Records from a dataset

* * *

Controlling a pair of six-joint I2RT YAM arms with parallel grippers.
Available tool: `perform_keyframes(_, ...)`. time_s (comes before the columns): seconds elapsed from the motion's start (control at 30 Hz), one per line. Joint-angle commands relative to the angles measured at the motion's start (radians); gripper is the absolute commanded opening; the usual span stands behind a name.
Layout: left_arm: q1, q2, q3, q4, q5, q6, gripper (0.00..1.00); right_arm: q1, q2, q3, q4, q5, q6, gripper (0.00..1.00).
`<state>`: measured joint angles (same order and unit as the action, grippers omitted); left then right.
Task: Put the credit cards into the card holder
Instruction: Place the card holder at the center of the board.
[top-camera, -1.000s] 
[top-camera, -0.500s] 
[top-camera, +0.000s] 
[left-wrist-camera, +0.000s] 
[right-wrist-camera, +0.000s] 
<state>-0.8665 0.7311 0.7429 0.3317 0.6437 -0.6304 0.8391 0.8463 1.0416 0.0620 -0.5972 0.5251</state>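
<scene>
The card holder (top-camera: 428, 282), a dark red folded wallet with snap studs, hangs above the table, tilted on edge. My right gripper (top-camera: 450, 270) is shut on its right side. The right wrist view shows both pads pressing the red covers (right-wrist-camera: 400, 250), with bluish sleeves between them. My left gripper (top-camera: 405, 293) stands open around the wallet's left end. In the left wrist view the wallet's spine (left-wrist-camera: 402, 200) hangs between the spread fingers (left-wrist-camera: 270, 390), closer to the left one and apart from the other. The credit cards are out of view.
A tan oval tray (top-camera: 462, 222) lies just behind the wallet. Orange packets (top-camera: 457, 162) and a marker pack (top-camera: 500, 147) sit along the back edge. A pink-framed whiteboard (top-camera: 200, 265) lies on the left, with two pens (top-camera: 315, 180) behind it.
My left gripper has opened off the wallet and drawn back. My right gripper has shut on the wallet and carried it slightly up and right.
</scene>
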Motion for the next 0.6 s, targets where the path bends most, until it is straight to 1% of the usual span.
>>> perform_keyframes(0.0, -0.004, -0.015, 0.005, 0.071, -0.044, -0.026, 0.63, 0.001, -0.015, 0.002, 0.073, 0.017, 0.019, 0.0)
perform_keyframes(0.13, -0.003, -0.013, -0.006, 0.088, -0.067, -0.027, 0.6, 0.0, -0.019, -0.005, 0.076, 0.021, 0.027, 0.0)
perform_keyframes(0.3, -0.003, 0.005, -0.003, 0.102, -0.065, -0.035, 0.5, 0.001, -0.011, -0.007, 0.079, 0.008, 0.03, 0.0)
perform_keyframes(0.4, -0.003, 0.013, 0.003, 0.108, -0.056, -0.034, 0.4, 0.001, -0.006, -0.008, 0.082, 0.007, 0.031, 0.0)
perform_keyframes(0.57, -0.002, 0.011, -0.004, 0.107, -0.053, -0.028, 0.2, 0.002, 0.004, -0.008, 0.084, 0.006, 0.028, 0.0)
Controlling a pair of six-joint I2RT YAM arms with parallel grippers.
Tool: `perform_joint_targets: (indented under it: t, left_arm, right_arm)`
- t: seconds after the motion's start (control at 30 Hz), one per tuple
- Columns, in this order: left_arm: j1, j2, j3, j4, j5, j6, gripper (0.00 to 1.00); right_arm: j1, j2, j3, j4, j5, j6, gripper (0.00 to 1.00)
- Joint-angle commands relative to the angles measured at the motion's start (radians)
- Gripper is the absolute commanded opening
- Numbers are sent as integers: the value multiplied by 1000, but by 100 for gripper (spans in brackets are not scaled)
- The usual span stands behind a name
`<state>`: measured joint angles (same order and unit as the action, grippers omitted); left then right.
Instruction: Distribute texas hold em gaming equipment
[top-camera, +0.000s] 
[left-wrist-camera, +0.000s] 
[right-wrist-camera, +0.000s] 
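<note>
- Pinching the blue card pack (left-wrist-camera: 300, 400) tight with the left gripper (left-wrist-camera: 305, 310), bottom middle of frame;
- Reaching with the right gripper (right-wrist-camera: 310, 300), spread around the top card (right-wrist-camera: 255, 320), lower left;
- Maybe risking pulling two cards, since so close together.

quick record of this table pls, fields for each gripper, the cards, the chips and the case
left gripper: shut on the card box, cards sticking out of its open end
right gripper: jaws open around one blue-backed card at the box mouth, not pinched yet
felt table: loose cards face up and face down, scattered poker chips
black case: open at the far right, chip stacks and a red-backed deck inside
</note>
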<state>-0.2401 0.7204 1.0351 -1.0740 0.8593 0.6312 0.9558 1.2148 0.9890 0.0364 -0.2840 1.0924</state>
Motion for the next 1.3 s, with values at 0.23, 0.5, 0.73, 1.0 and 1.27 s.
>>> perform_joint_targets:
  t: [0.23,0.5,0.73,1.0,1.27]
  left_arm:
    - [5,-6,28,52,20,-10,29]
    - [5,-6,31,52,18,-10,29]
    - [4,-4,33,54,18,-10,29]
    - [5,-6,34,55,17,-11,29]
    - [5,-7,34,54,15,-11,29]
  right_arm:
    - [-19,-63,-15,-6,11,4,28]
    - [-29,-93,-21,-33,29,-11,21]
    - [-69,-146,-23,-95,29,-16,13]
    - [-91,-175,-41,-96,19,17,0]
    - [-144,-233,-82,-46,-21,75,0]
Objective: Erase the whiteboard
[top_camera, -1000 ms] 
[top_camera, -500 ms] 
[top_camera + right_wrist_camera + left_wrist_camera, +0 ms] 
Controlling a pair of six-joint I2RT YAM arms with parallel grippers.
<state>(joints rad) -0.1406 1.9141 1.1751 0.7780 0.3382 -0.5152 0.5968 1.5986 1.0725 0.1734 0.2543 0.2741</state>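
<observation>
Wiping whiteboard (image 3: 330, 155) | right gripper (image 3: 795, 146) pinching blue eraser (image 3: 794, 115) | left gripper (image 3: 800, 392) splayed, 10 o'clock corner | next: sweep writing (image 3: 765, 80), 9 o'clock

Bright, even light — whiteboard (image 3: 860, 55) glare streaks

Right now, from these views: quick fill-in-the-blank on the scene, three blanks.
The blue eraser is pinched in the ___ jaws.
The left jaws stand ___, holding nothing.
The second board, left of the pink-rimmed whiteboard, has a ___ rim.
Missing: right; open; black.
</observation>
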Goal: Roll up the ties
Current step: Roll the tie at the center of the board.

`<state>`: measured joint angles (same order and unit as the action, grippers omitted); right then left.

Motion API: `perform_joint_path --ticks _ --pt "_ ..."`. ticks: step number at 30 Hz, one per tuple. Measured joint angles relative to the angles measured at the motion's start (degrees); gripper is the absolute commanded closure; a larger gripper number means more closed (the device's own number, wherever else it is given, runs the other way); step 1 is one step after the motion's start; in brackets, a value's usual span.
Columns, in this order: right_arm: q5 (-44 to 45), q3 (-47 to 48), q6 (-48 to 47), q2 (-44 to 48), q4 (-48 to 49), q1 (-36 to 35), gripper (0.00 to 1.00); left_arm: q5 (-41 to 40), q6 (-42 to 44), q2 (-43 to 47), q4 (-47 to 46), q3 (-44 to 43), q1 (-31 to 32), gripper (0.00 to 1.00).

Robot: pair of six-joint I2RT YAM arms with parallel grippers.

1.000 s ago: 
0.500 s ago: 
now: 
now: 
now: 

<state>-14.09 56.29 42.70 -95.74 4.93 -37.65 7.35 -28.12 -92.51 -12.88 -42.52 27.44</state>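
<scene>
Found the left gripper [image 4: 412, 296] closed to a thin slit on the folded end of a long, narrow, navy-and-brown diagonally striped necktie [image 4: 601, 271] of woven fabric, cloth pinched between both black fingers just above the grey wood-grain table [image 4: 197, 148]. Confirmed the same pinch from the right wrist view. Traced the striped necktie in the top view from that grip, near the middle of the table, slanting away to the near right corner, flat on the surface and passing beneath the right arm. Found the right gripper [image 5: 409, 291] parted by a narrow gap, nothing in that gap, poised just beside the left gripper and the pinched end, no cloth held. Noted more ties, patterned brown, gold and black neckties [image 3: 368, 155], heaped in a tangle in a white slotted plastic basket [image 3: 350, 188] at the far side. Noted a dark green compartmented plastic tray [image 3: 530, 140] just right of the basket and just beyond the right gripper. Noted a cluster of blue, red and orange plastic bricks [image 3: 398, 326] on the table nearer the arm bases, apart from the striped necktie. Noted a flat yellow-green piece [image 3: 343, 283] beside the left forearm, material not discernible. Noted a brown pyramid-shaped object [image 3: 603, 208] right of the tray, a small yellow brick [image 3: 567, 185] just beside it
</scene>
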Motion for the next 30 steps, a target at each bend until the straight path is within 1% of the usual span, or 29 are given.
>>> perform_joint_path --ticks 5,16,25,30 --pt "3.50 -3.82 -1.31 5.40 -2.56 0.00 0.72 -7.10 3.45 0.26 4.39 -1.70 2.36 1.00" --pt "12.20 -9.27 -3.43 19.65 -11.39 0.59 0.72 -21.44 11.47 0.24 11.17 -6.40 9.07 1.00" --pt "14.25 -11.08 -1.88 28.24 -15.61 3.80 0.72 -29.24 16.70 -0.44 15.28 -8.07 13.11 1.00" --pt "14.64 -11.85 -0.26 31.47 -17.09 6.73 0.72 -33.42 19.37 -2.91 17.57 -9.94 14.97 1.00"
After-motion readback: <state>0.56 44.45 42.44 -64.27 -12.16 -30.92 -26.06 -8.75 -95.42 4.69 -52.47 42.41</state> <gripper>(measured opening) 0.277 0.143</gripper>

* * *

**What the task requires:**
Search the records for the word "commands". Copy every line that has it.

**Answer area:**
Available tool: `perform_keyframes(_, ...)`. time_s (comes before the columns): seconds elapsed from the motion's start (control at 30 Hz), one per line. Joint-angle commands relative to the angles measured at the motion's start (radians); gripper is the absolute commanded opening; the usual span stands behind a name.
- Joint-angle commands relative to the angles measured at the motion's start (radians)

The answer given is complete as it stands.